### Assignment
Please copy out every line in the records below that includes the word "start".

====== Provided entries ======

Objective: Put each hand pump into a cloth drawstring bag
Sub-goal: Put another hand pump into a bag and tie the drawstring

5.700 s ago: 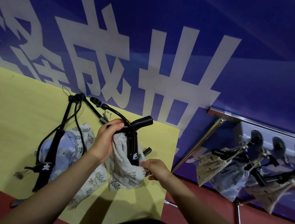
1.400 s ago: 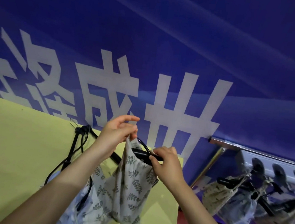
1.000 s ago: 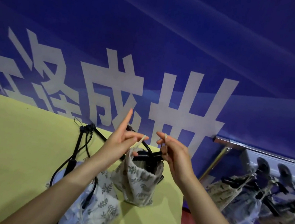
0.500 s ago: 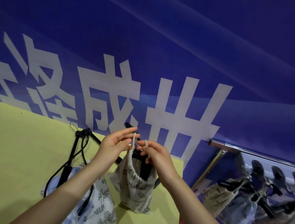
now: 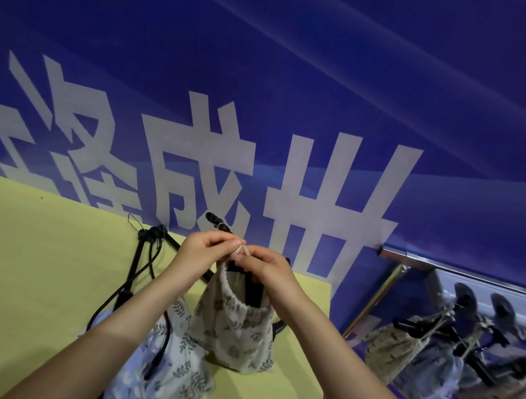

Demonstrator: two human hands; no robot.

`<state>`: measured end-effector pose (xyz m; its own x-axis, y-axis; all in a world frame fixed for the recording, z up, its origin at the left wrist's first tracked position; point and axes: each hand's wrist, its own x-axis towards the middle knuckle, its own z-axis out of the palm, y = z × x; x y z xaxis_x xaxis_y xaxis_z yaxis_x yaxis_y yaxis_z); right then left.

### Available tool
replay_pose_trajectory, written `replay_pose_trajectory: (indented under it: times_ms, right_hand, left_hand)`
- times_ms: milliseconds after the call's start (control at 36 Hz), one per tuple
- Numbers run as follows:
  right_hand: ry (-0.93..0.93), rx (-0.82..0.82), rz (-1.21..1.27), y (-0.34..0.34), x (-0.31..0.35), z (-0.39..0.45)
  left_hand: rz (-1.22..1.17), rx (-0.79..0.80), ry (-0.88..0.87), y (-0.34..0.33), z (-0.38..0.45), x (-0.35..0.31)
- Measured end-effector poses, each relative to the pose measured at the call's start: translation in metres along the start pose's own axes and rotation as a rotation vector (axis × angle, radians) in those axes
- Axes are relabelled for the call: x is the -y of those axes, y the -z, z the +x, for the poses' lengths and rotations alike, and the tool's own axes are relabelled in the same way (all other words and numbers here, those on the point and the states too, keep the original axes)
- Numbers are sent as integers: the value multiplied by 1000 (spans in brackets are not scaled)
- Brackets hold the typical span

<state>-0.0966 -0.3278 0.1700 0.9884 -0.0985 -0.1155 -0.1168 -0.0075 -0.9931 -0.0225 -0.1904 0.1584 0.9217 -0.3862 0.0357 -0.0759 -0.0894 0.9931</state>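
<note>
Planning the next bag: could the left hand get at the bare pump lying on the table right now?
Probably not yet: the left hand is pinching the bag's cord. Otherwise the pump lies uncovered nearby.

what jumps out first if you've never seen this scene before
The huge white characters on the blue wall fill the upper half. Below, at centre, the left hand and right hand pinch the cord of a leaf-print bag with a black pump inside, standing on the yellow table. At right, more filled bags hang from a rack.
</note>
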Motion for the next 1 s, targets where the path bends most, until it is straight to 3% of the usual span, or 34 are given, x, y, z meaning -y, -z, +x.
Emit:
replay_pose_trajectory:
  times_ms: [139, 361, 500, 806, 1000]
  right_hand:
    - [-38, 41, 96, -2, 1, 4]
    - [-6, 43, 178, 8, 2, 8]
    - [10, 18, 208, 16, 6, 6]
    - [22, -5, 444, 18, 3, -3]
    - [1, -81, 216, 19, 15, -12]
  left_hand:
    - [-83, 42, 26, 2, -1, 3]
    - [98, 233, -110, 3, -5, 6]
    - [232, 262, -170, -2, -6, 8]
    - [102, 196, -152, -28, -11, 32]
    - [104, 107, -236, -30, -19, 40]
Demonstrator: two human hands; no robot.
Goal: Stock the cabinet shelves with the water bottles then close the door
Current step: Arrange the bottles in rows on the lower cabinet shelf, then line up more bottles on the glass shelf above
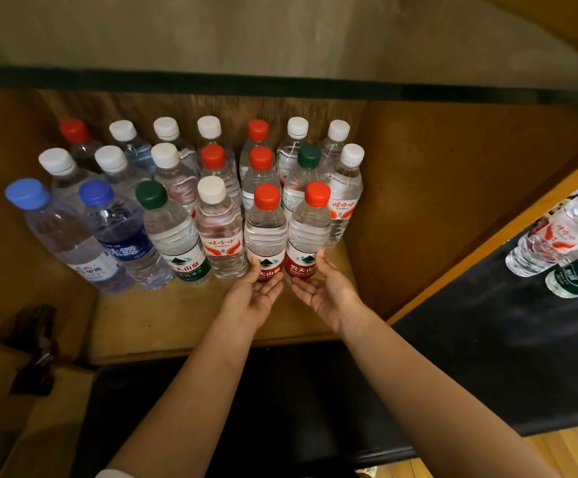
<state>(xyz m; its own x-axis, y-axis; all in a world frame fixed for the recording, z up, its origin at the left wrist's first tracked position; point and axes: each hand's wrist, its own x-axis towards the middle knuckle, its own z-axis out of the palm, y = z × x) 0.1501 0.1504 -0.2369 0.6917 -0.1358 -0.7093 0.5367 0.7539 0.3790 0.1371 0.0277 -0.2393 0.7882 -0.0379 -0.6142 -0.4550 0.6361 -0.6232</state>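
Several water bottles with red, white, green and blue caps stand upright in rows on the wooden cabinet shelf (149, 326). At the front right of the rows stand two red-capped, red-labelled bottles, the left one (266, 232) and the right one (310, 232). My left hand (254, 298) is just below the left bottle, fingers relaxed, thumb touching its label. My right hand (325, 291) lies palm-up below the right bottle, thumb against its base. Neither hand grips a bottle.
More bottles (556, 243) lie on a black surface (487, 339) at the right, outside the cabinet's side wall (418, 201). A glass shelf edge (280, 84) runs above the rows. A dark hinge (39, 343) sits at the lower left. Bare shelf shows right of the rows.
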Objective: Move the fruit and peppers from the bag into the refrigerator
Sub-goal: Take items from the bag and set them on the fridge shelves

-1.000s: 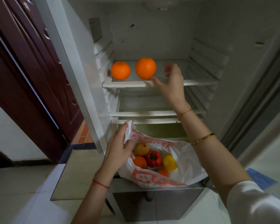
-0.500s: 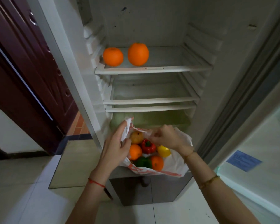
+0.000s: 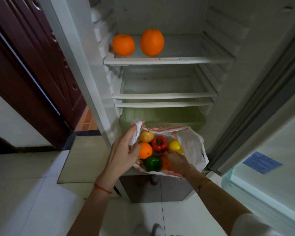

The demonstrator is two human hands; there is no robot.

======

### Exercise response
- times_ms: milliseconds after the call's start (control at 36 Hz), one per tuple
- Measured end-effector poses, each relative to the pose measured at the call's start: translation in metres along the start pose's own axes and rotation as a rotation vector (axis × angle, radians) in those axes

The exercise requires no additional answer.